Electrical – Getting shocked by a neutral wire

electricalwiring

I'm trying to figure out how I got a shock from a neutral wire. I didn't think it was possible until I read this article on being "in series with the neutral." Here's what happened:

I was disconnecting a ceiling fan remote receiver which has a hot and neutral connection and supplies power to the fan and light kit. The hot wire that supplies the box runs through a single-pole switch, so I shut off the switch and tested with a solenoid voltage meter to make sure it was in the off position. I then removed the wire nuts from the hot and neutral connections. I tested both the hot and neutral bundles with the voltage meter (between wires and the grounded box) and there was no voltage, but there was a small spark when I touched the lead to the neutral bundle. I tested it again and there was no voltage, so I assumed that it was static discharge (I don't know why I did that).
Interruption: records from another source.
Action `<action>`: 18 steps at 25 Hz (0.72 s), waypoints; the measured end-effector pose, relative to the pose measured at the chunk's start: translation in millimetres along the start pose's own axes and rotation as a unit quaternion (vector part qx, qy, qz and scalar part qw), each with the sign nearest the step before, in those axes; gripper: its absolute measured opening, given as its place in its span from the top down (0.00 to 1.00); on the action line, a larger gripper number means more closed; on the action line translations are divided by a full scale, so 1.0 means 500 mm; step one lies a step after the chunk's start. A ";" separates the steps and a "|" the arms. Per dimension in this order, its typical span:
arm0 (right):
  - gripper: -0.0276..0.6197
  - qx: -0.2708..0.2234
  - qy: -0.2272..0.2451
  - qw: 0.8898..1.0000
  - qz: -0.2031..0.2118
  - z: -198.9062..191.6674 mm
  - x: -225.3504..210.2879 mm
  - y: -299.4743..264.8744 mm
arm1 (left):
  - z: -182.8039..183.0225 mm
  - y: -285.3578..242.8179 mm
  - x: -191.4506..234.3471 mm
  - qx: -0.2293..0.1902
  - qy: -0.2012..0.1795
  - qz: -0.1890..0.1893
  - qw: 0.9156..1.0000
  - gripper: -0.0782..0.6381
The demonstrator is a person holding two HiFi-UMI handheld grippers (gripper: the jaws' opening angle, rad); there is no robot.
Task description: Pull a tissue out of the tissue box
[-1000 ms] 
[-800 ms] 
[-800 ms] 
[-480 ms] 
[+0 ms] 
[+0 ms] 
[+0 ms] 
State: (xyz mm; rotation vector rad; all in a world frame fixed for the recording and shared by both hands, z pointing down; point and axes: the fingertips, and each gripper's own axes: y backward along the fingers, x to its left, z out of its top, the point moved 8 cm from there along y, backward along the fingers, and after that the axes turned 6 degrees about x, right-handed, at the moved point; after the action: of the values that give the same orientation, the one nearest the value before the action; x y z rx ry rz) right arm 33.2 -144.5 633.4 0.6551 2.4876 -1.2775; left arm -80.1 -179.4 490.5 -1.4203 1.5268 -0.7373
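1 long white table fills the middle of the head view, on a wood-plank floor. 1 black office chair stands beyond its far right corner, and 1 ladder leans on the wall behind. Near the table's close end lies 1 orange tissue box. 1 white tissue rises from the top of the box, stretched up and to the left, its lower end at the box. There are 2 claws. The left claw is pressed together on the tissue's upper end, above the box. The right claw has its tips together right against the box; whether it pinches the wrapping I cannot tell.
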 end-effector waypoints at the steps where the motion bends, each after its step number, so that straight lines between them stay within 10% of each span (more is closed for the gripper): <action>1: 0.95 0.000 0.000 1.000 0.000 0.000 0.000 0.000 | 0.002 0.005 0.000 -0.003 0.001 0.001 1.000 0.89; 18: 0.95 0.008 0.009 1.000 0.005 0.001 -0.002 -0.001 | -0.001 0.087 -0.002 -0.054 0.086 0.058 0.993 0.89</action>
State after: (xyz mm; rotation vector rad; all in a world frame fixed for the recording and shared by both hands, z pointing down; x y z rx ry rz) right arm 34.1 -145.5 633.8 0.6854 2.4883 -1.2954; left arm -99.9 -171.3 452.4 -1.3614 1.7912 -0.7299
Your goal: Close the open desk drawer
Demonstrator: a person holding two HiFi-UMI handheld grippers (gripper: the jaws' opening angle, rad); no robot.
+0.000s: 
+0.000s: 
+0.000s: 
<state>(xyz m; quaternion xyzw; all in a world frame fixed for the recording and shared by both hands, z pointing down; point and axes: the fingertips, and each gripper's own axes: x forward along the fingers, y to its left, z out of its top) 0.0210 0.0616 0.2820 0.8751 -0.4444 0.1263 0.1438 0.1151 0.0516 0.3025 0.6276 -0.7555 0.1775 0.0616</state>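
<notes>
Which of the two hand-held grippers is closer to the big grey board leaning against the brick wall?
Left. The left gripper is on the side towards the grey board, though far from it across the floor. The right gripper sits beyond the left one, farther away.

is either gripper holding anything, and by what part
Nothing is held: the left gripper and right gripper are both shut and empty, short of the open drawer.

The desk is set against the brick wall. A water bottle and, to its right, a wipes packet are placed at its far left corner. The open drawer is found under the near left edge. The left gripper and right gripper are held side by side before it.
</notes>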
So I tested the neutral bundle again, to be safe, and there was no voltage. I started unbraiding the neutral wires and that's when I got a shock.

I couldn't believe it. I got a multimeter out and tested again, but there was zero voltage from the neutrals to ground. I turned the switch back on and tested again (hot to ground and hot to neutral), and the black wire was indeed the hot. Then I realized that there were two neutral wires coming into the box, which seemed odd for a ceiling box with only one load (the fan controller). I tested both neutral wires with the switch on and off (neutral to ground): no voltage on either.

Is it possible to get a shock even though you can't detect voltage from a neutral wire? I think now that "neutral one" came from a mystery load that ran into the box and hooked up to "neutral two", which runs to the neutral bar. I probably should have tested hot to each neutral separately to confirm this, but I didn't want another shock. Did I complete a circuit when I touched both neutral wires, and that is why I got the shock?

Best Answer

Here's how you can get a shock from a "neutral" wire: you had multiple white wires, only one was the neutral leading back to your circuit breaker/fuse panel. The rest are extending the neutral to other fixtures/outlets. Let's say that one is a light fixture and its switch is on. When you undid the white wire bundle, the white wire going to that light now becomes hot: voltage is coming through the closed switch and the light. You'd get a shock from that white wire, but only when you'd disconnected it from the true neutral.

Now, as for the volt meter, did you meter the individual white wires to ground, or only the complete bundle? As I noted above, you would only see voltage on that white wire when it was disconnected from the real neutral wire.